Go to media page Available in: English   Turkish  

O insanlara Şeref Yoktur!

Sultanul Evliya

Mevlana Şeyh Nazım Adil El-Hakkani

Cuma, Temmuz 22, 2011 Lefke, Kıbrıs

Esselâmun Aleyküm! Destur Ya Ricalallah Meded. Allahu Ekber Allahu Ekber La İlahe İllallahu Allahu Ekber Allahu Ekber velillahil Hamd. Bu tâzimdir; bu Cenâb-ı Hak içindir. Cenâb-ı Hakka en yüksek saygımızı ve tâzimimizi vermeye çalışıyoruz. Ondan sonra “Elfu Salât Elfu Selâm Seyyidel Evveliyn vel Âhiriyn Habibi Rabbil Alemiyn Seyyidina Muhammed (sav) ve Alihi ve Sahbihi Ecmayin” diyoruz. Destur Ya Ricalallah Meded!

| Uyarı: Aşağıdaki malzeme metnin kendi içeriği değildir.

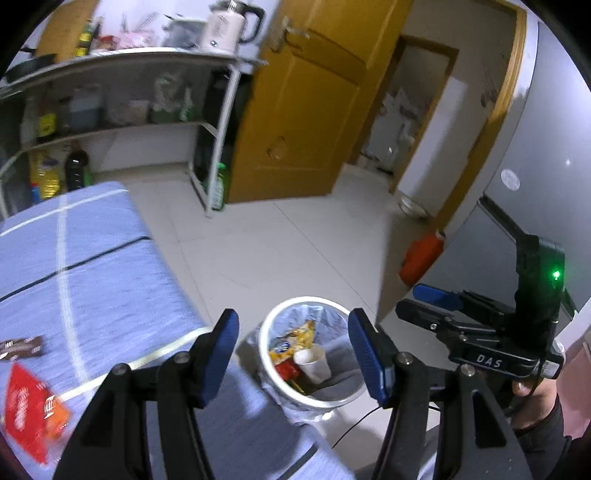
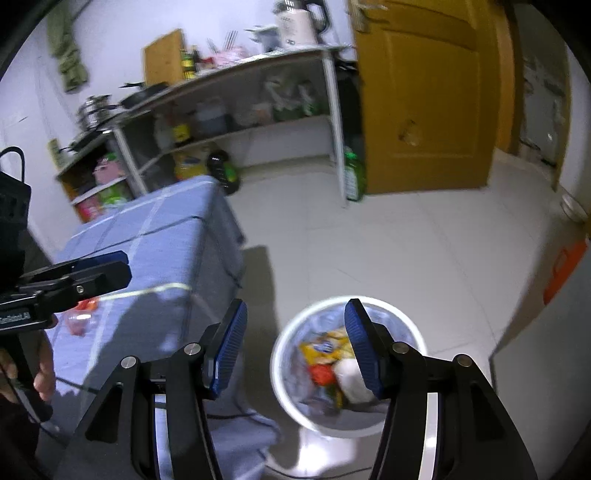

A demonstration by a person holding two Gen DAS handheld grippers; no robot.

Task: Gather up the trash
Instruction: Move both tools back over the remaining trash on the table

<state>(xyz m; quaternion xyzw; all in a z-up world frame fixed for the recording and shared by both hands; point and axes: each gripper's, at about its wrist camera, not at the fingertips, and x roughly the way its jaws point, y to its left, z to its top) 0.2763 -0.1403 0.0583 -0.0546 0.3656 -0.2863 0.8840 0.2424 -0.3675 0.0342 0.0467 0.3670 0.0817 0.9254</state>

Ey insanlar! Ilahi huzurda olan o insanlara selâmımızı ve yüksek saygımızı gönderiyoruz. Onların ilahi şerefleri vardır; onlar dünyevi şereflere ulaşmaya koşmazlar. Onlar, insanların ilgi duyduklarına asla ilgi duymazlar. Lâkin, insanlar abdesthanedeki insanlara benzerler. Şimdi, insanların yüzde doksan dokuzu abdesthane ürününe ilgi duyup onun peşine koşarlar. Herkes, “Ben bundan daha fazlasına nasıl ulaşırım?” der. Hangisine? Abdesthane ürününe. Ehh, alın alın! O insanlar abdesthane ürününde gömülecekler. Neuzubillah. Böyle saçma fikirlerden kaçıyor ve himaye istiyorum. Âlemlerin Rabbine hitap edip, “Ey Rabbim, beni abdesthane ürününden koru!” demeye utanıyorum. Bu iyi edep değildir, en fena edeptir; kötü değil, insanların en kötü halidir. Herkes gelip der: “Ey Şeyh, bizim için iste; çünkü bizim şirketimiz iflas etti.” Siz de iflas ediyorsunuz. İnsanlar da kaçarlar ve abdesthane ürününden başka bir şey düşünmezler.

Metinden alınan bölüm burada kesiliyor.